Aku tau bahwa Chico tadi akan membicarakan penyakitnya. Aku sudah hafal semua arti dari polah tingkahnya. Bukannya aku nggak mau mendengar keluh kesahnya tentang hal itu. Tapi setiap dia membahas tentang penyakit laknat itu, pasti ujung - ujungnya dia akan membicarakan kematian. Dan aku nggak suka itu.
***
Tigas Belas Maret, 2009.
Chico terlihat sangat menikmati kopi hitam pahit yang baru saja kubuatkan. Kopi seperti itu adalah kesukaannya. Kadang aku heran, apa enaknya minuman kayak gitu?
Setelah menyeruput sedikit, dia meletakkan lagi cangkirnya di meja. Kemudian dia kembali terjun ke dalam dunia maya. Ke dalam apple silver - nya, asik bermain di akun f*******: - nya yang selalu rame itu.
Sesekali dia menatapku, dan tersenyum. Senyumnya … Ya Tuhan … terimakasih telah mempertemukanku dengannya, dan menjadikannya kekasihku.
Chico selalu ngakak melihat komentar - komentar yang dikasih para cewek ‘gaje’ yang nggak bisa lihat orang ganteng dikit. Eits,… tapi pacarku ini nggak dikit gantengnya. Banyyaaaakkkk banget. Sampai kami empat tahun pacaran aja, nggak habis - habis gantengnya. Awet. Bahkan justru tambah banyak.
“Eh, ada Chico!” seru Papa yang barusaja pulang dari kantor.
Chico langsung bangkit dan menyalami Papa. “Iya, Oom! Udah dari tadi saya, mah! Sekalian numpang makan. Boleh, kan?”
Papa tertawa lalu geleng - geleng. “Udah tiap hari numpang makan di sini, baru izin sekarang!”
Chico ikut tertawa mendengarnya. “Ngomong - ngomong tante mana, Oom?”
“Masih ada pengajian, nanti setelah Isya pulangnya!”
“Oh, Chico boleh stay di sini sampe malem kan, Oom?
“Boleh lah. Nginep sini juga boleh!”
“Wahhhhhh ….” Chico langsung menatapku dengan pandangan m***m.

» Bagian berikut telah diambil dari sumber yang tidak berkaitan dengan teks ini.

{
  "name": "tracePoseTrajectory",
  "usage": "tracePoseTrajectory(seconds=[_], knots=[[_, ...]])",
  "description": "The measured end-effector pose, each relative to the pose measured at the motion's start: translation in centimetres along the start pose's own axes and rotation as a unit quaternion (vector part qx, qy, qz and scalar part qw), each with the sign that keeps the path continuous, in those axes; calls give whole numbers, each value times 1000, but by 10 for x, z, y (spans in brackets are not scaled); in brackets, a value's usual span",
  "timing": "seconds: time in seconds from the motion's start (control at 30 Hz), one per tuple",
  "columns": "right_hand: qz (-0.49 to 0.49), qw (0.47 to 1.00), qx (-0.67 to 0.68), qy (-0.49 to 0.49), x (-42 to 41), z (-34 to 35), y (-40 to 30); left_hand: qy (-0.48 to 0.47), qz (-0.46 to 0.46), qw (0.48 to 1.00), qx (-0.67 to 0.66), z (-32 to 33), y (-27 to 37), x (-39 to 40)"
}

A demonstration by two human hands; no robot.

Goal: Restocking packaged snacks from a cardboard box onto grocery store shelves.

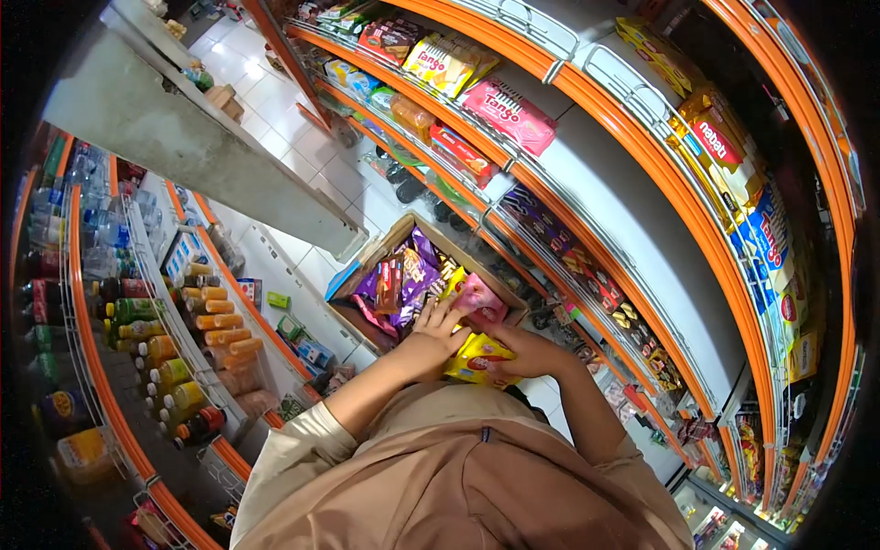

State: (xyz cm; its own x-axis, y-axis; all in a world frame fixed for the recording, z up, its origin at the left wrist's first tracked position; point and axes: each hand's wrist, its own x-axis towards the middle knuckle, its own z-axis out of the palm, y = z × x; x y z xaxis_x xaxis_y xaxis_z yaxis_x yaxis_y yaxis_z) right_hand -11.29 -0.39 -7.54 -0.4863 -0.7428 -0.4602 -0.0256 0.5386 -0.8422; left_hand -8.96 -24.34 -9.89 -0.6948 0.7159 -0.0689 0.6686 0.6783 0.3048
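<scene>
Before me stands an open cardboard box [347,317] holding purple snack packs [416,278], a brown wafer pack [389,283] and a pink pack [483,300]. My left hand [433,337] reaches over the near side of the box, fingers spread on the packs beside a yellow one; whether it grips any is unclear. My right hand [533,354] holds a yellow snack pack [479,359] with red print at the box's near right corner, close to my body. The fingertips of my left hand are close to the pink pack.
Orange-edged shelves with wire guards [619,148] curve along the right, bearing wafer packs [509,113]. Bottled drinks [172,371] fill shelves on the left. A grey pillar or beam [206,144] slants in from the upper left, ending near the box. White floor tiles [295,151] show beyond.
</scene>
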Motion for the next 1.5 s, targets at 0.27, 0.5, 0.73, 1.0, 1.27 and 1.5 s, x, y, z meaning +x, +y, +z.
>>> tracePoseTrajectory(seconds=[0.27,0.5,0.73,1.0,1.27,1.5], knots=[[89,972,147,158,-48,1,28,218,-161,912,-306,21,-25,14],[163,864,401,256,-104,7,51,134,-359,872,-303,134,-67,53],[121,802,457,365,-123,11,52,77,-404,849,-332,120,-72,61],[36,772,535,342,-86,10,58,399,-315,811,-289,22,-61,11],[23,829,495,260,-16,2,-14,389,-300,546,-678,-29,-31,-2],[10,812,541,220,24,23,-49,331,-231,289,-868,-50,12,1]])
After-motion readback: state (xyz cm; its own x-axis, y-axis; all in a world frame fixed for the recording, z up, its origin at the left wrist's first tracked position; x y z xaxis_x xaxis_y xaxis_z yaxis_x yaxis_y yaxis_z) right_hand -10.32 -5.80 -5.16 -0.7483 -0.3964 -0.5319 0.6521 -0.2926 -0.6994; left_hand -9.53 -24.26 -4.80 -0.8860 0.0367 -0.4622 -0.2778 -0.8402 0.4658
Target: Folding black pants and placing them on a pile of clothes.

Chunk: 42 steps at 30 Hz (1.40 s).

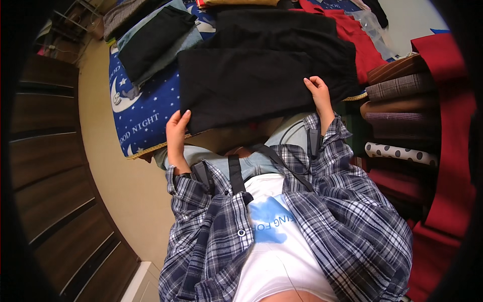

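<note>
A black cloth garment lies before me, with one part laid over the rest in a broad flat panel. Gathered folds show along its right side. My left hand grips the panel's near left corner between thumb and fingers. At the panel's right end, my right hand pinches the cloth with thumb and forefinger. Under the garment is a dark blue blanket printed with moons, stars and lettering, edged in yellow trim.
A folded black garment rests on light blue denim at the far left. Red cloth and clear plastic lie at the far right. Several fabric rolls are stacked beside me at right. A brown slatted door stands left.
</note>
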Available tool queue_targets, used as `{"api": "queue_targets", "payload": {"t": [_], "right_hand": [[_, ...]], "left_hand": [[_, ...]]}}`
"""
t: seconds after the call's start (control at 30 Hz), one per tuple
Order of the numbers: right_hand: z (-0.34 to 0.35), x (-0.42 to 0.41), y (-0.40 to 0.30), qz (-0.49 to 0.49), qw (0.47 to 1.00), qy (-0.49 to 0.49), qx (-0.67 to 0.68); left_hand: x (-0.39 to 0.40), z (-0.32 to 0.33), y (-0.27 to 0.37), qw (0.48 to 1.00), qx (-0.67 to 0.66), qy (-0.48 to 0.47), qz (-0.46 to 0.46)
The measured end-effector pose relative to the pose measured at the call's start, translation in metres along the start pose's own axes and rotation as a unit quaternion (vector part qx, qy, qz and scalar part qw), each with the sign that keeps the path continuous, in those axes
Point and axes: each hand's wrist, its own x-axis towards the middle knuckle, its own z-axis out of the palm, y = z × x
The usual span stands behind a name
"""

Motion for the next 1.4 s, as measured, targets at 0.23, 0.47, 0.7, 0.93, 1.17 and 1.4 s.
{"api": "queue_targets", "payload": {"t": [0.23,0.47,0.7,0.93,1.17,1.4], "right_hand": [[0.021,-0.012,-0.019,0.066,0.994,-0.085,0.027],[0.035,-0.012,-0.01,0.101,0.987,-0.119,0.04],[0.032,-0.012,-0.004,0.117,0.986,-0.111,0.043],[0.034,-0.012,-0.006,0.121,0.987,-0.098,0.04],[0.034,-0.013,-0.003,0.123,0.985,-0.11,0.043],[0.043,-0.014,-0.009,-0.033,0.994,-0.107,-0.004]], "left_hand": [[-0.018,-0.036,0.017,0.997,0.063,0.041,0.015],[-0.026,-0.046,-0.048,0.984,0.036,0.046,-0.167],[-0.021,-0.025,-0.031,0.981,0.108,0.013,-0.158],[-0.011,-0.034,-0.059,0.982,0.088,0.02,-0.163],[-0.016,-0.036,-0.057,0.996,-0.031,0.003,-0.079],[-0.021,-0.038,-0.023,0.987,-0.053,0.125,0.084]]}}
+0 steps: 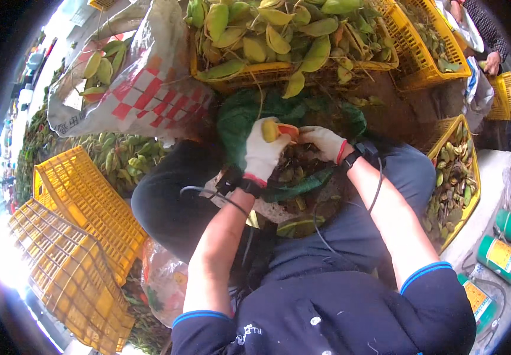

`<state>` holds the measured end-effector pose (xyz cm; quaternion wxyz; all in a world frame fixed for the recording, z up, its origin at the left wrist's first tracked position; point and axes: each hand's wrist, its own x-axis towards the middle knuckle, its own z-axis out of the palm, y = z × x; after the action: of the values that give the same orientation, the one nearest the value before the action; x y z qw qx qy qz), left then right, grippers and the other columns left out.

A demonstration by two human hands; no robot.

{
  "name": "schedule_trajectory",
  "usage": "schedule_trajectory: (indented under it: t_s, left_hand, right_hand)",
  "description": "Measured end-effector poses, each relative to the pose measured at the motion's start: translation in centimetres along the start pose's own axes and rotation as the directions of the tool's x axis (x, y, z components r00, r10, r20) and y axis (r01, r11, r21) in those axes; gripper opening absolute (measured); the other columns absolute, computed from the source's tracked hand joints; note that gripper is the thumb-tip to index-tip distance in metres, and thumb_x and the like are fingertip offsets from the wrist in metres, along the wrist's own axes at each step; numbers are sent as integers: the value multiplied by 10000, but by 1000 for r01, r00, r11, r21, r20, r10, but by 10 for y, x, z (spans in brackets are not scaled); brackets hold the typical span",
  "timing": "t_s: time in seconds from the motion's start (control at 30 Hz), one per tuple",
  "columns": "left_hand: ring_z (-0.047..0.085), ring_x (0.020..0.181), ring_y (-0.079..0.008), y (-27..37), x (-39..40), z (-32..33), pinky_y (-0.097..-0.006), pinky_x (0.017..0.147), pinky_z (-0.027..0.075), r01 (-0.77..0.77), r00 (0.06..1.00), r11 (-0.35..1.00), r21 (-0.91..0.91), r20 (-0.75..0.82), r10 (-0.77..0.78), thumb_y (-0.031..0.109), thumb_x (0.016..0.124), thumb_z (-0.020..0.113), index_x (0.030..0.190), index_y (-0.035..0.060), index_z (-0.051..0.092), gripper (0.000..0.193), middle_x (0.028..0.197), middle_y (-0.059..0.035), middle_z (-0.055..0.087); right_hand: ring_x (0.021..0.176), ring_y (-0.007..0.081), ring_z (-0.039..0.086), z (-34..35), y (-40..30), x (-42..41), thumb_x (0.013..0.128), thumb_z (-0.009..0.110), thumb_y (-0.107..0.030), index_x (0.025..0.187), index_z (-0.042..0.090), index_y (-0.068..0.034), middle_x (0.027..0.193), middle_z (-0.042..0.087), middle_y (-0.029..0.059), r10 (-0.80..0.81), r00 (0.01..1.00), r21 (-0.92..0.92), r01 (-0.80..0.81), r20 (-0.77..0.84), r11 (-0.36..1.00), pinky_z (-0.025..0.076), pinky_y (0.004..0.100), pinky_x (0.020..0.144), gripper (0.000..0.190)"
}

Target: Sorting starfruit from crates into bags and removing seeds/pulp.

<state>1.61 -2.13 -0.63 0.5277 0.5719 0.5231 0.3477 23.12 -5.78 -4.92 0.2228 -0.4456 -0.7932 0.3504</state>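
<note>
My left hand (264, 143), in a white knit glove with a red cuff, grips a plump yellow-green pod-like leaf (270, 132). An orange-red part (288, 130) of it faces my right hand. My right hand (323, 143), gloved the same way, pinches at that orange-red end; its fingertips are partly hidden. Beneath both hands lies an open green mesh sack (299, 188) between my legs, with dark plant bits inside. A yellow plastic crate (246, 73), heaped with similar yellow-green pods (277, 40), stands just beyond the sack.
At left are a white woven bag (149, 97) holding pods and tilted yellow crates (86, 208). A crate of browned plant pieces (455, 177) stands right, near green canisters (501, 258). Another person's hand (492, 63) shows at upper right. Cables hang from both wrists.
</note>
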Motion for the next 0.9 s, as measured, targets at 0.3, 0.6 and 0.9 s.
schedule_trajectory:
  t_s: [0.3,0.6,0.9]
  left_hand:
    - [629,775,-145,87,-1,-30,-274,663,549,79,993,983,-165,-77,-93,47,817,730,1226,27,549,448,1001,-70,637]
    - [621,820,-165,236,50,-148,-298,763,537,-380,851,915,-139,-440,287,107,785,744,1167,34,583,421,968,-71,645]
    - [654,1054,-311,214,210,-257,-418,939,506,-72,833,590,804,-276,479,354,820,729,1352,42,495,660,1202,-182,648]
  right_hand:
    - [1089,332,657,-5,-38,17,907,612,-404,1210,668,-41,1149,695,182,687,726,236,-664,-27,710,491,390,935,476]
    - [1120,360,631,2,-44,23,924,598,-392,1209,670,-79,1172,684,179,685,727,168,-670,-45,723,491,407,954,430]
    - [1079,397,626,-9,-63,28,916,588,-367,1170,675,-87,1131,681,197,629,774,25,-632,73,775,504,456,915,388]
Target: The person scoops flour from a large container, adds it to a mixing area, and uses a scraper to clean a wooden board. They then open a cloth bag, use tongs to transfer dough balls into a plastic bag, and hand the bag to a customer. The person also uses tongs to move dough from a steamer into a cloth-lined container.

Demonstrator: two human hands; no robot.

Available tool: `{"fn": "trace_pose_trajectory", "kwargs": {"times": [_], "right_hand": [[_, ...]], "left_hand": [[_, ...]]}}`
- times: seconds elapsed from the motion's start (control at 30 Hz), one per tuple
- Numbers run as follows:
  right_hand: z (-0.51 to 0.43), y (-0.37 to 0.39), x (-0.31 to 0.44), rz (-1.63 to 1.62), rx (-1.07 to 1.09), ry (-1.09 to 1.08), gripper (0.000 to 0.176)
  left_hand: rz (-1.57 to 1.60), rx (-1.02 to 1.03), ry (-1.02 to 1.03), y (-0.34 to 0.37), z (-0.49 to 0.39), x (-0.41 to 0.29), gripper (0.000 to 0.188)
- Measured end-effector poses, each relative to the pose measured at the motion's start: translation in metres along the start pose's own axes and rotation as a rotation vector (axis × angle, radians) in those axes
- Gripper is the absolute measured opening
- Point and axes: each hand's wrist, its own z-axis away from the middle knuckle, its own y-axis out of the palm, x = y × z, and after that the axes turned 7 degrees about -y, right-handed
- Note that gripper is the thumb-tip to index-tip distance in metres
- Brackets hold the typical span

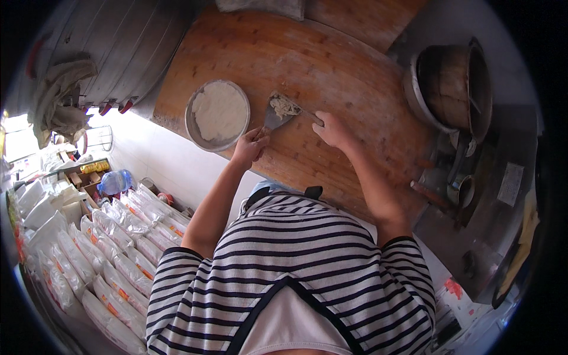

Diperkuat dengan gerakan alisnya ke bawah dan ke atas. Mirip sama oom - oom yang suka main ke tempat begituan. Ckckck. Langsung saja kucubit pinggangnya sekeras mungin.
“AAARRRGGGHHH!” teriaknya. Pasti sakit banget! “Ahelaahh … bercanda kali, Yul!”
“Biarin! Nakal, sih!”
Papa malah ketawa ngakak karena aksi kami. Dasar aneh! Tapi aku seneng Chico bisa akrab sama Papa dan Mama. Kita seperti bener - bener udah menjadi keluarga. Aku harap itu bisa menjadi kenyataan suatu saat nanti. Aku mau banget menjadi Ny. Diaz di masa depan.